New Streamlined Loan Modifications for Fannie Mae and Freddie Mac Mortgages
Beginning today, July 1, 2013, Fannie Mae and Freddie Mac now offer a new loan modification program, which will help distressed borrowers to avoid foreclosure. This FHFA Program, known as the “Streamlined Modification Initiative” is only available to certain borrowers with Fannie Mae and Freddie Mac mortgages. Read below to learn more about the details for the Streamlined Modification Initiative
The Streamlined Modification Initiative
The Streamlined Modification Initiative provides a simple, no document way for certain distressed borrowers to obtain a modification of their mortgage loan.
In order to be eligible, mortgage servicers are required to send qualified borrowers a letter offering a modification.
These are the eligibility guidelines:
- The Mortgage is owned or guaranteed by Fannie Mae or Freddie Mac.
- The borrower is 90 days (3 months) to 720 days (24 months) late on mortgage payments
- The mortgage loan was obtained more than one year ago.
- The loan-to-value ratio is equal to or greater than 80%.
Loans that have been previously modified two or more times are ineligible for the program.

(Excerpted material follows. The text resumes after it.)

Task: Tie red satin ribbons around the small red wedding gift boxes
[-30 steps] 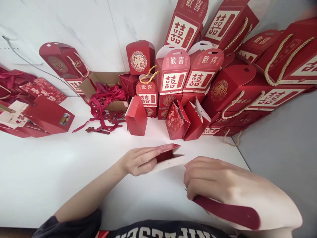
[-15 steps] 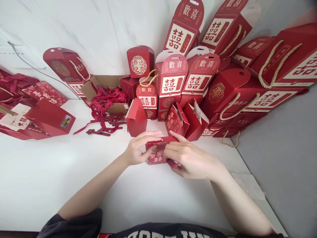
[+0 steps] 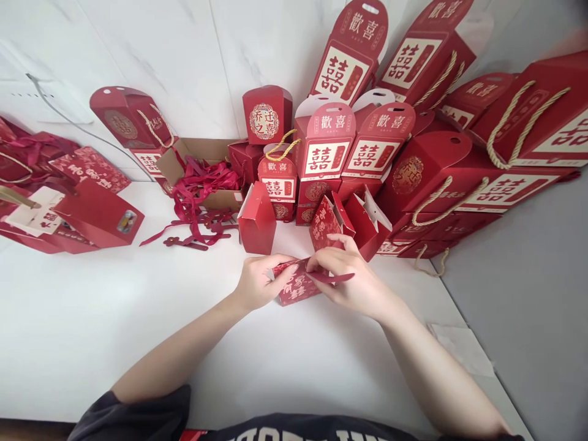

Strategic defaulters will not qualify for this program, however second homes and investment properties are eligible to participate.
The Ins and Outs of the Streamlined Modification Initiative
When the program begins, mortgage servicers will identify eligible borrowers and send them an offer letter that states the terms of the modification. Upon receiving the letter, the borrower can simply submit the modified payment to begin the trial period. Any borrower that completes the three-month trial period and makes all payments on time will be eligible for a permanent modification.
The Streamlined Modification Initiative ends on December 31, 2015. This means all Streamlined Modification trial period plans must have an effective date on or before that date.
One of the attractive components of this program is that borrowers do not have to document an eligible hardship or their income to be qualified. This is different from HAMP and other loan modification programs. The FHFA believes that by reducing the amount of documentation required to obtain a modification, significantly more borrowers will be able to save their homes.